Antes do aparecimento da pandemia, o FMI previa que a economia mundial, em mais um ano de expansão relativamente lenta, iria crescer 3,3%, uma ligeira aceleração face aos 2,9% registados em 2019. Agora, as contas ficaram totalmente invertidas, principalmente pelo facto de a contracção das economias se verificar ao mesmo tempo em todo o lado.

Zona euro a cair 7,5%

O FMI diz que se irá registar este ano uma redução do PIB per capita em 170 países e assinala que é a primeira vez que há registo, em simultâneo, de recessões no conjunto dos países avançados e nos países emergentes. Nos países avançados, o PIB vai cair 6,1%, e nos mercados emergentes, habituados a taxas de crescimento elevadas, a perda será de 1%.

Dentro dos países avançados, a zona euro pode voltar, tal como aconteceu em 2009 e nos anos seguintes, a destacar-se pela negativa. O FMI prevê para o conjunto dos 19 países com a moeda única uma contracção de 7,5% (em 2009 foi de 4,5%), um resultado pior do que o antecipado neste momento para os EUA, onde o FMI vê a economia a cair 5,9%.

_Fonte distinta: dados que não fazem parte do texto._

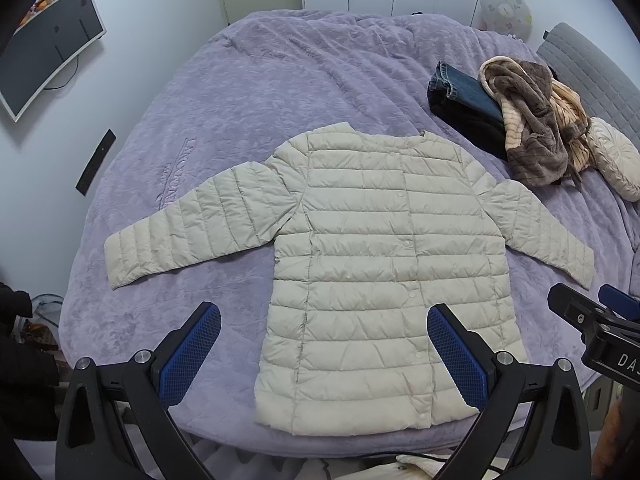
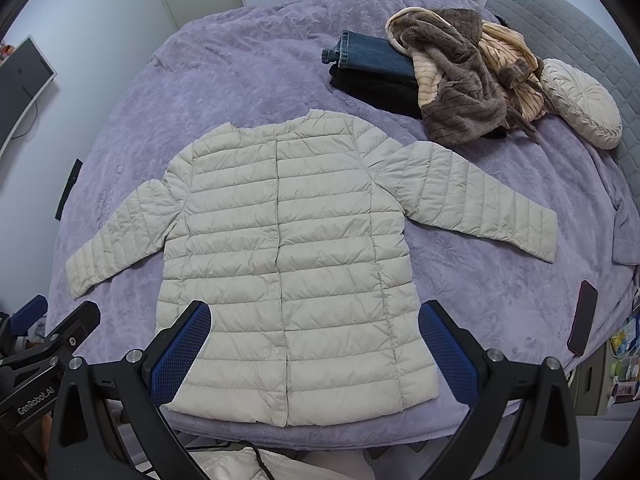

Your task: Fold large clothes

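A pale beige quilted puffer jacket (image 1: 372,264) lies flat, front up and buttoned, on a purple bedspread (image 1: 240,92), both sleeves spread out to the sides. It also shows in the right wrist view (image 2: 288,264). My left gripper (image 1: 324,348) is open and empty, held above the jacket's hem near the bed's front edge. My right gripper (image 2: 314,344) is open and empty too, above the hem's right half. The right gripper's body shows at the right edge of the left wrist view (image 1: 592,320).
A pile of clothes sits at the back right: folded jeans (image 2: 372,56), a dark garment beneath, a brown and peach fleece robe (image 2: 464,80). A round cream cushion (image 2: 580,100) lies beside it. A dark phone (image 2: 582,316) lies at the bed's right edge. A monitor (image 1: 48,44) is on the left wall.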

Itália, com uma recessão prevista de 9,1%, e Espanha, com o PIB a cair 8%, são entre as grandes economias as que mais caem, prejudicadas por terem sido dos países mais atingidos pela pandemia. Há ainda dois outros factores que as penalizam especialmente: um peso significativo do sector do turismo, um dos mais prejudicados pela pandemia, e um nível de endividamento mais elevado, que dificulta a resposta à crise. Estas duas características são partilhadas com outras economias da zona euro de menor dimensão, como é o caso da Grécia, que o FMI vê a cair 10%, e Portugal, com uma contracção do PIB prevista de 8%.

Não se pense contudo que os outros países da zona euro escapam ilesos à crise. Alemanha, França e Holanda deverão registar contracções do PIB em 2020 de 7%, 7,2% e 7,5%, respectivamente.

América do Sul, com uma redução do PIB de 5% (5,3% no Brasil), África Subsariana com uma perda de 1,6% (1,4% em Angola), e Médio Oriente e Ásia Central, com uma diminuição de 2,6%, têm um dos piores registos anuais de que há memória nas suas economias.

E o mesmo acontece na Ásia, apesar de a China, o primeiro país a sentir o impacto do novo coronavírus, ainda conseguir apresentar uma taxa de crescimento positiva, de 1,2%. Este resultado, mesmo assim, fica bastante abaixo do crescimento de 6% que antes era previsto e da variação de 6,1% conseguida em 2019.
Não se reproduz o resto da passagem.